Now ...I do not sit around with charts and..blah..blah blah... I use the lenses to go out and shoot images. ...and when I am shooting wide open I check my focus point occassionally and the lenses seem very accurate....and i just love the IQ...Especially for what I paid. 
Its a drag to have to do all of this work...but in my case I feel that it was worth it. Both these lenses are capable of creating really great and unique images!!!


----------



## YuengLinger (Dec 20, 2014)

infared said:


> Hi ....(this will be little lengthy)...I have posted here before regarding the Sigma 50mm and the 35mm Art Lenses.
> I own both and with some hesitation and quite a bit of attention to getting the lenses to perform consistently well.
> I bought the 35mm Art first and I did not really test it at first...I was amazed by the sharpness. I am more an artistic photographer than I am a measurebator. ... I also bought the 50mm Art (when I could finally get my hands on one), and I was well aware of the focusing issues when I purchased that lens. I also bought a the Sigma Lens Dock when I bought the 50mm.
> Here is how I test...I shoot specific images just for the testing and I will shoot a specific spot close and a specific spot much farther away. I repeat this a few times and look at my results. I use center focus points and edge points. I use a "Show Focus Points" Plug-in in LR so that I know exactly where I focused. (I will mention that both my "Show Focus Points" Plug-in and Canon's DPP show the focus point location on my computer screen slightly to the right of where I actually focused using the camera (5DIII). This is consist with every shot. There is a half to about 3/4 of a focus point shift from my camera to the two softwares I use on the computer???? (Does anyone else experience this?)
> ...



So...those of us who have trouble with inconsistent AF and lousy AF off the center point just need to do more voodoo, be less demanding, and more understanding?
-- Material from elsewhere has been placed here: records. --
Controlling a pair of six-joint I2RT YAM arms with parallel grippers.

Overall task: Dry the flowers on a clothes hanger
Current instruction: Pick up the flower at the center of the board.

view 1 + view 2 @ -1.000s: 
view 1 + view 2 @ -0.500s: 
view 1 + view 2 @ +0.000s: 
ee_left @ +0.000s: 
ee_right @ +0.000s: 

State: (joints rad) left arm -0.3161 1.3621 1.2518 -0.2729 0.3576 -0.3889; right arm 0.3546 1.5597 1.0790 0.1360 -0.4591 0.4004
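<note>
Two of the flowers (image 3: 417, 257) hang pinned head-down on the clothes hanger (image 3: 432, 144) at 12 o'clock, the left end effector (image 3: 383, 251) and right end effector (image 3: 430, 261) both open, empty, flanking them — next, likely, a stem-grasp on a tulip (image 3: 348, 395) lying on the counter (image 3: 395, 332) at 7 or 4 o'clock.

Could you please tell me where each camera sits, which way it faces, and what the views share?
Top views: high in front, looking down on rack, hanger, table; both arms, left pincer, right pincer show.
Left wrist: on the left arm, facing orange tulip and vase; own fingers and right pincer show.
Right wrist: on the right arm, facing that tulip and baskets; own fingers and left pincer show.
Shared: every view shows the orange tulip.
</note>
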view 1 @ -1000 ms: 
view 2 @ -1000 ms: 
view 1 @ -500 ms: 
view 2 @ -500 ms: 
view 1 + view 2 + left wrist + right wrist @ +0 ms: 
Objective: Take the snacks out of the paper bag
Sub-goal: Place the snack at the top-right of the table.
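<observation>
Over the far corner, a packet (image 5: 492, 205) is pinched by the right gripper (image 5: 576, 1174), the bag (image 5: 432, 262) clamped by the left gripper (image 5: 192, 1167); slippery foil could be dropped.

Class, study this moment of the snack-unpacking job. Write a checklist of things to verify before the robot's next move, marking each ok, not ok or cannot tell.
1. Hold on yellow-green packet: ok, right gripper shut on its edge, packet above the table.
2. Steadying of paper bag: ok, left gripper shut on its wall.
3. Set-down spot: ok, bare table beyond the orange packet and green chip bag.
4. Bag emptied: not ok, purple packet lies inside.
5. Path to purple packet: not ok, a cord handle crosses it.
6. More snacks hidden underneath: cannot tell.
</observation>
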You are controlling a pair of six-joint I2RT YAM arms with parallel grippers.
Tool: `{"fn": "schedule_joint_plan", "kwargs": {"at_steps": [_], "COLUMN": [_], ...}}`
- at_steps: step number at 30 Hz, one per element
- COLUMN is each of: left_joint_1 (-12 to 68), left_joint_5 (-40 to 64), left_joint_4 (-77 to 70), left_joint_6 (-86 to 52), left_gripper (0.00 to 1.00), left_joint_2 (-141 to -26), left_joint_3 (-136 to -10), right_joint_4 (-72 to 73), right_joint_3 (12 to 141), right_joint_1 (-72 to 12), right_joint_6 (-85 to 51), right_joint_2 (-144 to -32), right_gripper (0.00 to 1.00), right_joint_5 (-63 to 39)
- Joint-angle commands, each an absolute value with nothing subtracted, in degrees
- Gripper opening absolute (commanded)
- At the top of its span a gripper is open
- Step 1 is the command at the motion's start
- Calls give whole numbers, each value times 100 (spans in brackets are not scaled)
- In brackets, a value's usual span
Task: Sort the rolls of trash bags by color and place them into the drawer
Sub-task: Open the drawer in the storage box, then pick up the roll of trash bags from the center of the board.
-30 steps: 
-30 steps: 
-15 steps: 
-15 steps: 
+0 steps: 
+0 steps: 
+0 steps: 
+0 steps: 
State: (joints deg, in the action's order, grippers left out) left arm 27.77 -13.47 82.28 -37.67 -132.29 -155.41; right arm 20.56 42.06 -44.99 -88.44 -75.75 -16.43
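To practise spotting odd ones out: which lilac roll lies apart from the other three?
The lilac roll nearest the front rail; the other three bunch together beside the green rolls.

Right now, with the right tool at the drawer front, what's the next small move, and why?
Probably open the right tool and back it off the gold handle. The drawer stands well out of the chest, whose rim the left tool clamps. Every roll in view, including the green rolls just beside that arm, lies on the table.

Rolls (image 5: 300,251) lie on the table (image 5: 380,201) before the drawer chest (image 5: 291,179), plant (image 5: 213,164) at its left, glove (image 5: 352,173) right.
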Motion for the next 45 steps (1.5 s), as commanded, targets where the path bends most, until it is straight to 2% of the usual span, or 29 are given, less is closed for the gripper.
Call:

I'm not sure you've carefully read many of the posts.

I'm happy you were satisfied with your second copy of the 50. 

I'm hoping to hear great reports if Sigma fixes erratic AF with a firmware update.


----------



## infared (Dec 20, 2014)

YuengLinger said:


> infared said:
> 
> 
> > Hi ....(this will be little lengthy)...I have posted here before regarding the Sigma 50mm and the 35mm Art Lenses.
> ...



I read all the posts. I had a different experience. I had a lousy lens. I sent it back. I was able to get a better copy.
Not doing any vodoo. 
My photos look fantastic and are in focus where I want them to be. Just reporting my point of view, how I set up my camera and lenses, my experience and the results with MY equipment. I am a very technical guy. ...but I like to go out and shoot. The results are more than satisfactory...but that's me. Obviously other people have had different experiences. I have read many reports where photographers are having good experiences with both of these lenses, too.
I just love these lenses. They were just a bit of extra work to set up in my case.


----------



## Viggo (Dec 20, 2014)

wickidwombat said:


> Viggo said:
> 
> 
> > wickidwombat said:
> ...



I can absolutely guarantee it's not the body. The 2.0.3 firmware, as I wrote earlier, was a long time before the Sigma, so with the 50 art both the firmware of the lens and body has been the same. And it has worked great, but started to drift now. I did a test where I resat the lens to 0 and took some shots at +15 and -15 and a few values in between and it makes NO difference to sharpness of my shots. They miss and hit the same shots and are equally sharp.


----------



## Viggo (Dec 20, 2014)

Infrared: I fully understand how to calibrate. I have had FOUR art lenses and they all have the same issue, my second 50 art has been fantastic since April or May when I bought it. It was easy to calibrate and I just yesterday went through some picture from this summer when it was bolted to my camera and it is epic sharp and worked perfect.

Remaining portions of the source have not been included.